Face aux difficultés financières, Violet, la société française qui a créé le Nabaztag le lapin connecté à Internet, est en redressement judiciaire depuis le 30 juin. L’entreprise se cherche donc un repreneur, et ce, avant le 4 septembre. Faute de quoi, le fameux lapin Nabaztag, animé à distance par les serveurs de Violet, restera immobile à jamais.

Un groupe de personnes à lancé une initiative pour sauver Nabaztag en créant un CBO (Customer Buy Out) pour racheter la société Violet. Si l’objectif de financement recherché est de deux millions d’euros, l’initiative a pour le moment recueilli des promesses pour un montant tout juste supérieur à cent mille euros.

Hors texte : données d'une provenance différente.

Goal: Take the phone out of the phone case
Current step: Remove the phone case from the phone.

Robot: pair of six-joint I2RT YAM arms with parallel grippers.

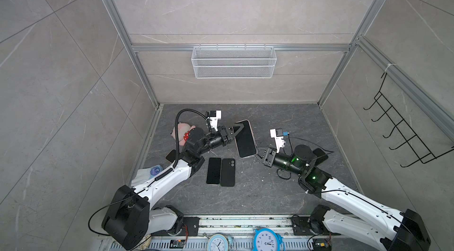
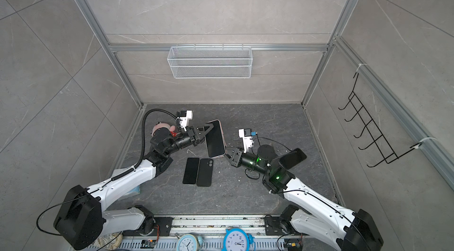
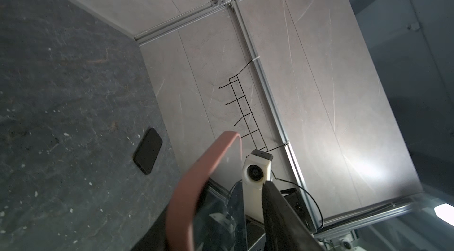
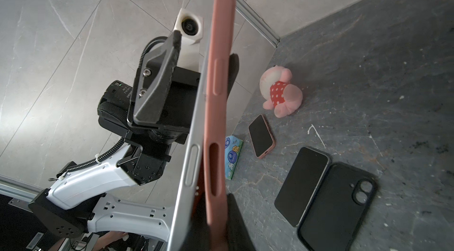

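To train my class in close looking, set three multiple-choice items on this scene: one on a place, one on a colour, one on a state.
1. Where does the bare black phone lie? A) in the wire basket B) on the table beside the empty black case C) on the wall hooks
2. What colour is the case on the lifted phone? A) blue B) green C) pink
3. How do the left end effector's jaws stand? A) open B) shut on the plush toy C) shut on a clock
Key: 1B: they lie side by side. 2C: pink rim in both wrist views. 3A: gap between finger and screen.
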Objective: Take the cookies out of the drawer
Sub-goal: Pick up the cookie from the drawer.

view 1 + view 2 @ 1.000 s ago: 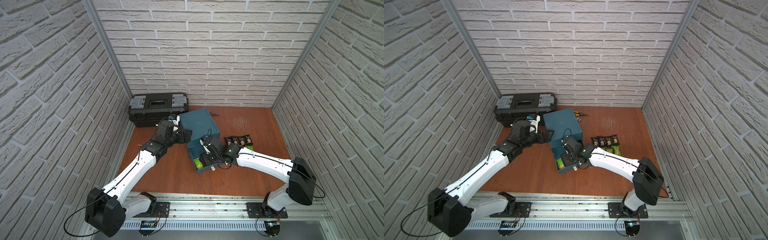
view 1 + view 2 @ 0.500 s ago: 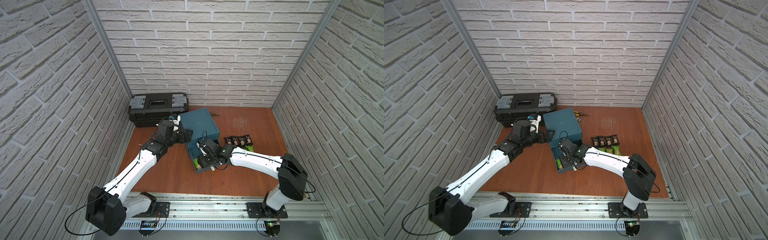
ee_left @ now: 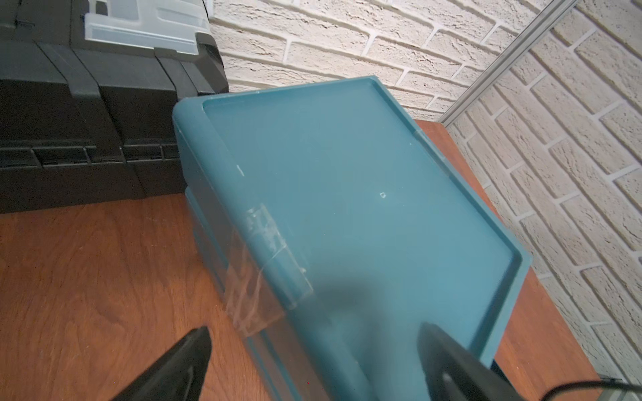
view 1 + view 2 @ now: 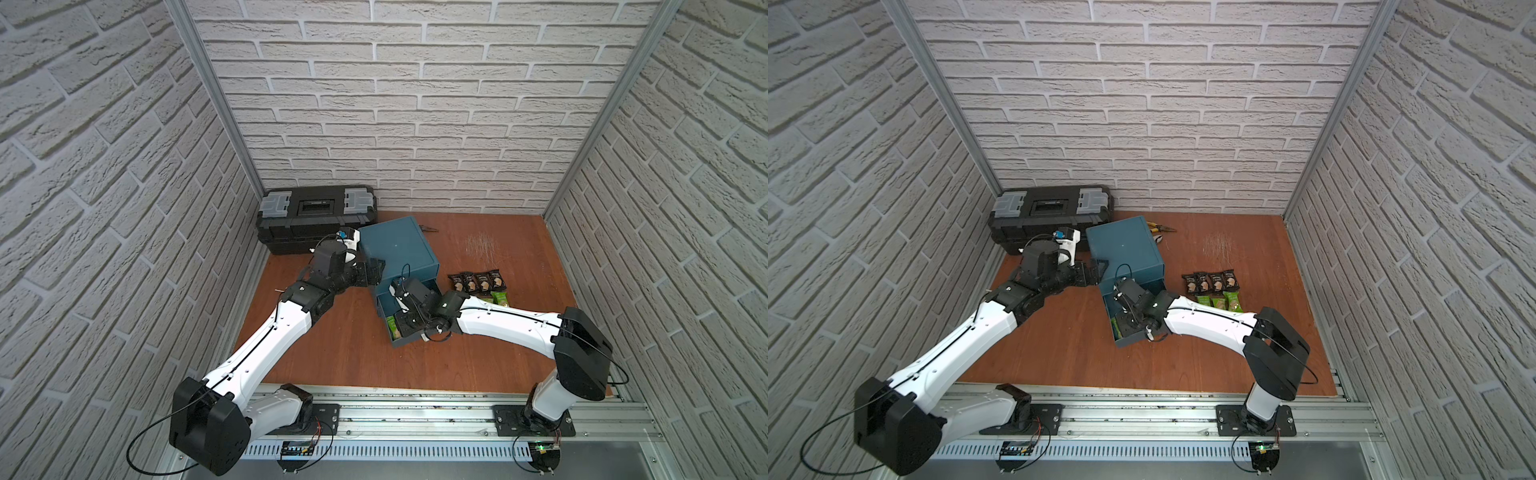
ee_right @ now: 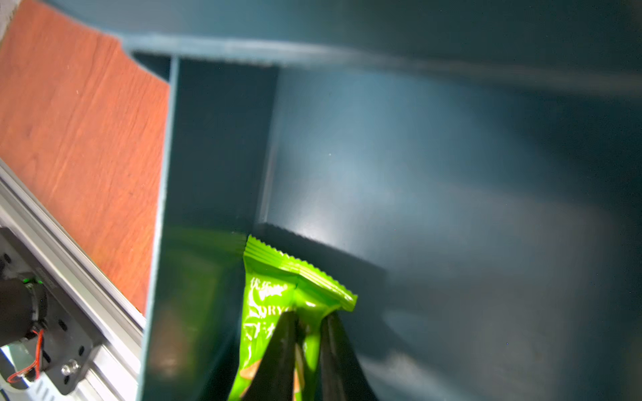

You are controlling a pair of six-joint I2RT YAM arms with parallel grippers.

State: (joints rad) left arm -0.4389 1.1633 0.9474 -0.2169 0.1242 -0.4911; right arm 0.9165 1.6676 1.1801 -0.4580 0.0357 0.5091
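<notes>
The blue cabinet (image 4: 397, 249) has its lower drawer (image 4: 409, 341) pulled out toward the front rail. My right gripper (image 5: 309, 314) reaches down into the drawer (image 5: 215, 139) and is shut on a bright green cookie packet (image 5: 274, 277) by its crimped end. In both top views the right gripper (image 4: 404, 326) (image 4: 1126, 324) hides most of the drawer's inside; a bit of green (image 4: 390, 323) shows beside it. More cookies lie on the table to the cabinet's right: a row of black packets (image 4: 478, 281) and green ones (image 4: 500, 297). My left gripper (image 3: 314, 331) (image 4: 376, 270) is open, its fingers straddling the cabinet's left top edge.
A black toolbox (image 4: 318, 216) stands against the back wall, left of the cabinet. Pliers (image 4: 1160, 227) lie behind the cabinet. Brick walls close in on three sides, and the aluminium rail (image 4: 415, 415) runs along the front.
My right gripper has moved deeper and leftward in the drawer and closed on the green packet. The left arm has stayed where it was.
</notes>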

Si la disparition de la société Violet ôtera la vie à tous les Nabaztag dans la nature, elle rendra surtout inconsolables des milliers de geeks, accros à leur Nabaztag. Sans doute est-ce ceux là que l’on retrouve dans la volonté de ne pas voir disparaître la société Violet. Mais n’est -ce pas, malheureusement, le triste sort de nombreuses sociétés geek qui n’ont pas trouvé de modèle économique pérenne ? Cette nouvelle reste cependant troublante à l’heure où d’autres sociétés françaises, à l’image de la société Withings et sa balance connectée, sortent des produits connectés ancrés dans notre quotidien. Pourquoi Violet n’a t-il pas réussi à s’ancrer sur le marché de l’Internet des objets ?

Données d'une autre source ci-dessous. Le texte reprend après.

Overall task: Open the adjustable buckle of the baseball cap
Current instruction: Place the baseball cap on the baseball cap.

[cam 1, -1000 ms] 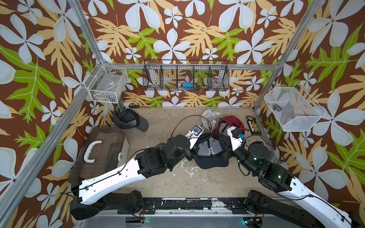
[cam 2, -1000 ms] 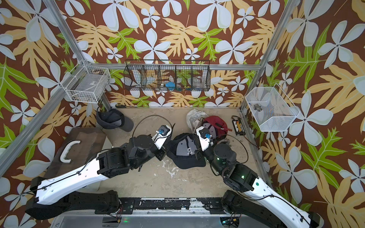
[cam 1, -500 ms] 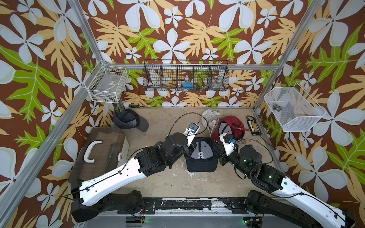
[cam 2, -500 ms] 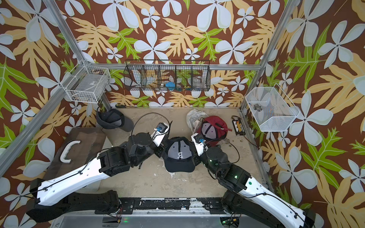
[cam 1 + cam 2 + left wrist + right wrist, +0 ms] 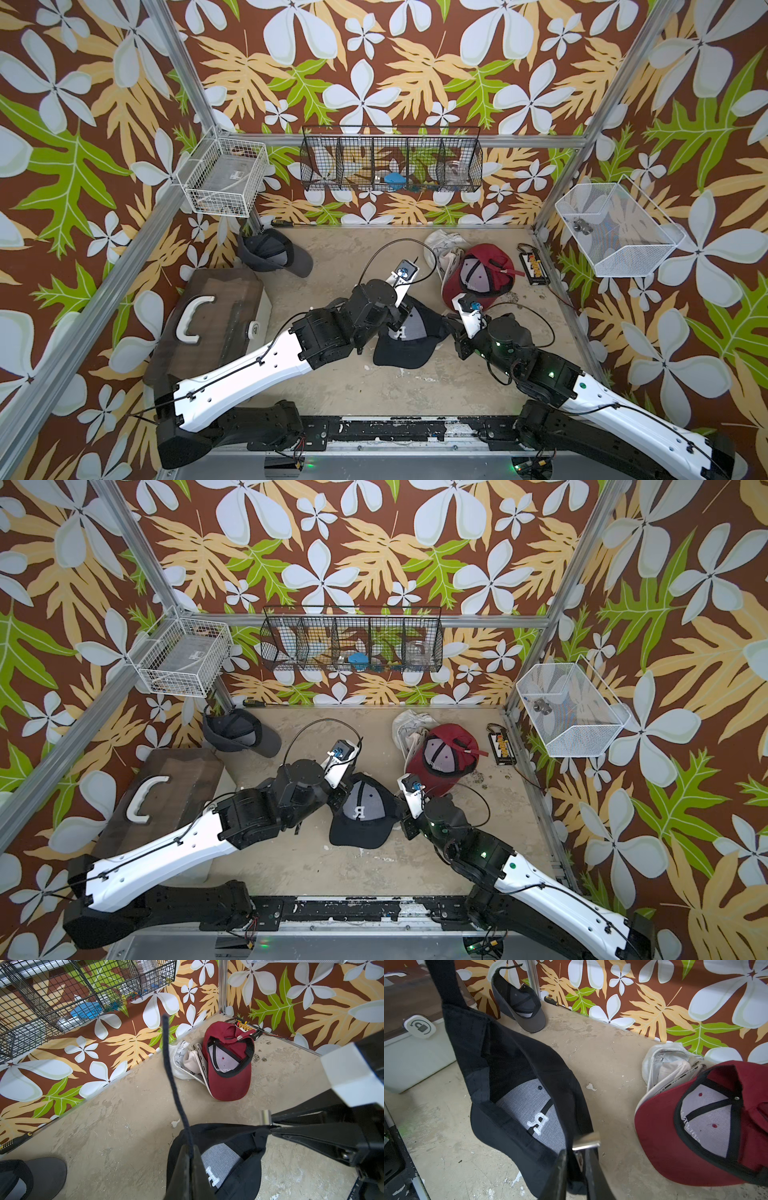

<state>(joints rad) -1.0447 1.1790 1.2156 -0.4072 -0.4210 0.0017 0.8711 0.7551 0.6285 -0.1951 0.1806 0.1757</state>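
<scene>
A black baseball cap (image 5: 409, 336) (image 5: 361, 812) hangs upside down between my two grippers, its grey lining with a white letter facing up and its brim low near the floor. My left gripper (image 5: 190, 1153) (image 5: 401, 309) is shut on the cap's black strap (image 5: 172, 1076), whose free end runs up past the fingers. The silver metal buckle (image 5: 586, 1141) (image 5: 266, 1116) sits at the tips of my right gripper (image 5: 576, 1153) (image 5: 452, 327). Those jaws stand a little apart, with the buckle's end and dark strap cloth between them.
A red cap (image 5: 478, 278) and a white cap (image 5: 446, 249) lie close behind the right gripper. A grey cap (image 5: 272, 253) and a screwdriver (image 5: 282, 223) lie at the back left. A handled box (image 5: 208, 320) stands at the left, and wire baskets (image 5: 390, 164) hang on the walls.
Both arms have carried the black cap left and toward the front, so the lining's letter now shows. The right gripper's jaws have parted slightly. The left gripper stays shut.
</scene>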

Rassurons-nous, un bruit court comme quoi la société Iliad, maison mère de Free, serait intéressée par une reprise de Violet. Ce mariage ajouterait sans doute un peu de folie à la Freebox qui, au delà de ses fonctionnalités généreuses, est quand même un peu trop sage.

La réponse début septembre… En attendant, la mobilisation des geeks sera intéressante à suivre.